• What you will do: Reproduce the data below exactly. Skip the pictures.

***** Dataset section

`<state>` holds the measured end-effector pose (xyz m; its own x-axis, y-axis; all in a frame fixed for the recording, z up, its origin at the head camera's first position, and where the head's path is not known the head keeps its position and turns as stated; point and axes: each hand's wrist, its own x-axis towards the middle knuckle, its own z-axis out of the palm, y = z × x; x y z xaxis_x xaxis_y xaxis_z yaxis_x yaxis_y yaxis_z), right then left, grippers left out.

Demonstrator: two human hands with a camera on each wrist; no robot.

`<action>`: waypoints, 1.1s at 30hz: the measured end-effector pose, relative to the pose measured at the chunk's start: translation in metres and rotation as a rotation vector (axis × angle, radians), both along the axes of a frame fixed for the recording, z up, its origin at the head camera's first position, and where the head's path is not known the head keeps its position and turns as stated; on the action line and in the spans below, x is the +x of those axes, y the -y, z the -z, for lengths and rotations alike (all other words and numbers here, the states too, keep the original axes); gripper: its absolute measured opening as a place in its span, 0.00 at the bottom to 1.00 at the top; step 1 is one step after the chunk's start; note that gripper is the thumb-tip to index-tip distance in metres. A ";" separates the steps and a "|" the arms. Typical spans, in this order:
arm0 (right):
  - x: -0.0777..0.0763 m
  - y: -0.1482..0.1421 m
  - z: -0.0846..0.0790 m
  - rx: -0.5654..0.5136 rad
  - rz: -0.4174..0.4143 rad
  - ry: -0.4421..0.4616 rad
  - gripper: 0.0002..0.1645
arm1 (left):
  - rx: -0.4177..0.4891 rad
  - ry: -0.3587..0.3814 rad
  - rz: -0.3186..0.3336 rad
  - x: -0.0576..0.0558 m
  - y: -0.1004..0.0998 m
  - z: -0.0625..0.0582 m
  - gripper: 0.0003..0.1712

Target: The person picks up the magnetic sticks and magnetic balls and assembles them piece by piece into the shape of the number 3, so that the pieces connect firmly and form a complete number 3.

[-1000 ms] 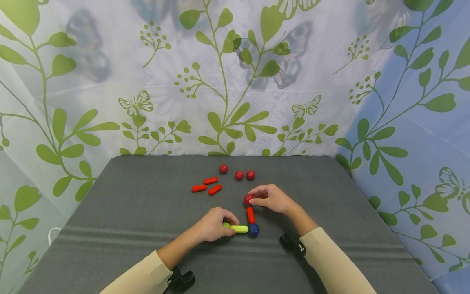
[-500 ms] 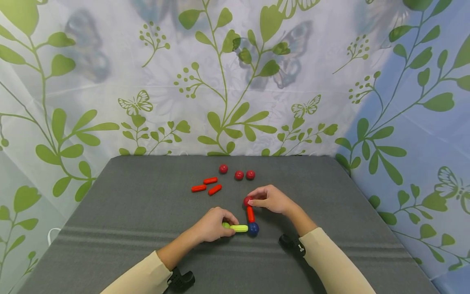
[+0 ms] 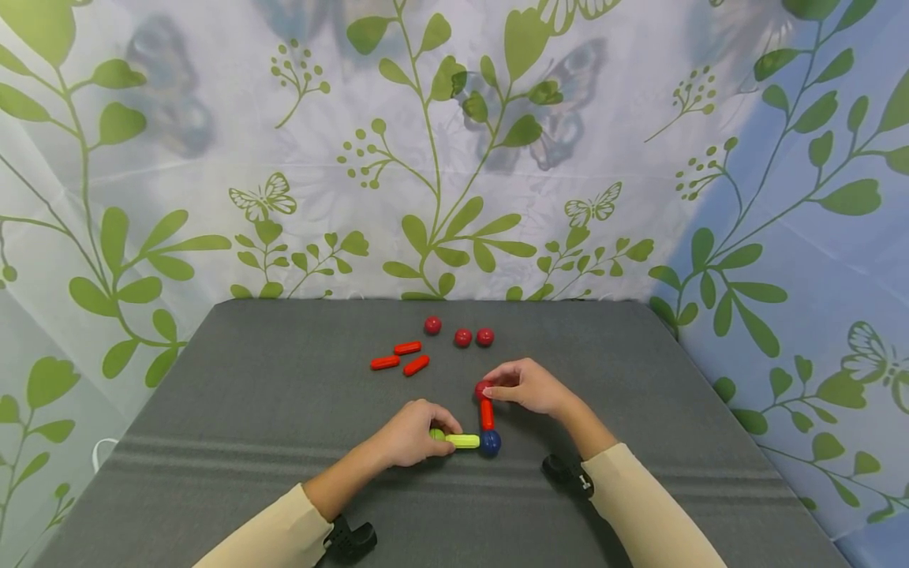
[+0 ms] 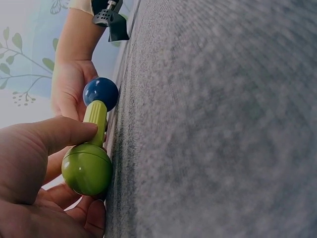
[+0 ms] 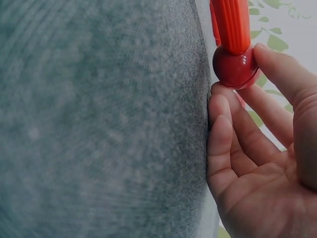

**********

• Exercise response:
`<state>` holds the measured end-effector pose (xyz m; its own x-axis, y-axis; all in a frame fixed for the recording, z up, its origin at the head camera's first position, and where the head's path is not known the head keeps its position and turns as stated; point and axes: each hand's wrist, its own x-axis towards the middle knuckle, its own z-axis out of the palm, y = z × x; x y z xaxis_x xaxis_y xaxis_z yaxis_x yaxis_y yaxis_z), right then left, grippers left out.

Demonstrator: two human hands with a camera on each wrist; no robot.

`<action>`: waypoints, 1.1s at 30hz: the measured end-effector pose, relative to the pose measured at the chunk's start: translation in metres and rotation as a rotation vector (axis × angle, radians), both along the axes of a frame fixed for the recording, z up, its origin at the head camera's first position, and where the head's path is not known the head keeps its position and turns as stated; on the action line and in the spans below, x is the +x of those axes, y the -y, z the -z, for lengths and rotations alike (all other words and numbers here, the states too, keep the original axes); gripper: its absolute measured opening as a place in its span, 0.00 at the bottom to 1.00 at the top; step 1 is one step after the chunk's start; note that gripper is the thumb-tip to index-tip distance in metres. A ";" separates the steps and a "|" the arms. Typical spans, in this order:
arm0 (right):
  - x: -0.0777..0.0763 m
  - y: -0.1482..0.1421 m
  - z: -0.0846..0.0790 m
  - rx: -0.5654..0.5136 rad
  - rz: -0.4174..0.4143 rad
  - ry: -0.4421..0.4616 rad
  - gripper: 0.0002..0.1645
arm1 (left):
  - rx: -0.4177..0.4891 rad
  - ry: -0.3587..0.3814 rad
  - rz: -0.3186..0.3336 rad
  - x: -0.0576..0.0558 m
  - y: -0.1004..0.0998 m
  - z: -0.0625..0.0582 m
  - gripper: 0.0003..0.1712

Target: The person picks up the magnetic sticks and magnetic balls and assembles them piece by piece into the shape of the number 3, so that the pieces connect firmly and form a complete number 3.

[-1000 ms] 
[-500 ms] 
[+0 ms] 
[+0 ms] 
[+0 ms] 

No further response is required.